OpenCHAMI/metadata-service

OpenCHAMI Metadata Service

The OpenCHAMI metadata service provides NoCloud-compatible cloud-init endpoints for HPC nodes and a generated resource API for the data those endpoints render. It is built on Fabrica, stores resources on disk, integrates with SMD for node identity and group membership, and can use a built-in mock SMD client for local development when --mock-smd is set.

Key capabilities

  • NoCloud-style endpoints: /meta-data, /user-data, /vendor-data, /network-config, and /{group}.yaml
  • Generated resource APIs and client commands for clusterdefaults, group, instanceinfo, and wireguardpeer
  • Server-side template validation for group cloud-config templates using Pongo2 plus YAML validation
  • OpenAPI output at /openapi.json and Swagger UI at /docs
  • Optional userspace WireGuard bootstrap endpoints at /wg-init and /phone-home/{id}

Quick Start

The server defaults to port 8080. The examples below use 8888 explicitly.

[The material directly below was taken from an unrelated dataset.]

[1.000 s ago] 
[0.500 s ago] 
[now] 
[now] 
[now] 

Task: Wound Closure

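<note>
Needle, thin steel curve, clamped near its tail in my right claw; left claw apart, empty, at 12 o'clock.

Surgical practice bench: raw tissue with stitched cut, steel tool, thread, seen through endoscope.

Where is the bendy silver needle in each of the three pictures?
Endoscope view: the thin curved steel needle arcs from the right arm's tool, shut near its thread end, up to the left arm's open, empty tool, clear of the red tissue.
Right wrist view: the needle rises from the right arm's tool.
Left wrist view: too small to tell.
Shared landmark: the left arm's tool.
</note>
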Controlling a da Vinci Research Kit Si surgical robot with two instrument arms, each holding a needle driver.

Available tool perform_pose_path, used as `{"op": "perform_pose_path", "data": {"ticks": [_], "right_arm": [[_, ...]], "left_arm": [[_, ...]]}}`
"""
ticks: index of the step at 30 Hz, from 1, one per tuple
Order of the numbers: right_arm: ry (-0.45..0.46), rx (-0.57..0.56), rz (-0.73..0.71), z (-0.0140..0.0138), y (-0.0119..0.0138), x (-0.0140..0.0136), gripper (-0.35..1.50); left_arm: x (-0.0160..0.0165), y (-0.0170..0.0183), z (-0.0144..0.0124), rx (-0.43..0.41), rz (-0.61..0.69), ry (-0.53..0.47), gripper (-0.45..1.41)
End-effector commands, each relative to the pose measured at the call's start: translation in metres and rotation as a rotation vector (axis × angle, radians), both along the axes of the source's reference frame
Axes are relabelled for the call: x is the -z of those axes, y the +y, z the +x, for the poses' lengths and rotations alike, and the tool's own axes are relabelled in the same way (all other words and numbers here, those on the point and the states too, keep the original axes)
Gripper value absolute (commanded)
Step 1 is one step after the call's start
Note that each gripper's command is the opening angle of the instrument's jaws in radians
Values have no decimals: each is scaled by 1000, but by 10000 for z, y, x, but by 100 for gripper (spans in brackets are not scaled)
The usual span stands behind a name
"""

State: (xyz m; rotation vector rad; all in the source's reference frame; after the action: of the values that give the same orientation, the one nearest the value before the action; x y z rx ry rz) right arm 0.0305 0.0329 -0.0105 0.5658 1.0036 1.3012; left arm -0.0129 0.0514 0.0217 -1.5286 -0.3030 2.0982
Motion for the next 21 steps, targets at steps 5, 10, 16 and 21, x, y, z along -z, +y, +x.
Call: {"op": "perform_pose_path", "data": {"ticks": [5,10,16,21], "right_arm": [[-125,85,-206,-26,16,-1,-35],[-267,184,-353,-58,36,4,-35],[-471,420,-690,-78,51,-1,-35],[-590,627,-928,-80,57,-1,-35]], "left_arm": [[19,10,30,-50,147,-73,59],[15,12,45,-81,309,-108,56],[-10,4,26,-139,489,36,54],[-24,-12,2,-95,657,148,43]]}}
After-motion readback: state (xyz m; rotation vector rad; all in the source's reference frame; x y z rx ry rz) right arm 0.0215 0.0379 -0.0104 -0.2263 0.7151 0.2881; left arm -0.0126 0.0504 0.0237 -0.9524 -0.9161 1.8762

  1. Start the server with the built-in mock SMD data:

    go run ./cmd/server/main.go serve --port 8888 --mock-smd
  2. Verify the service endpoints that work without any stored resources:

    curl http://localhost:8888/health
    curl -H "X-Forwarded-For: 10.252.0.26" http://localhost:8888/meta-data
    curl -H "X-Forwarded-For: 10.252.0.26" http://localhost:8888/user-data
    curl -H "X-Forwarded-For: 10.252.0.26" http://localhost:8888/network-config
  3. Create the minimum resources needed for meaningful vendor-data and group template rendering. The generated client expects a full request object with both metadata and spec.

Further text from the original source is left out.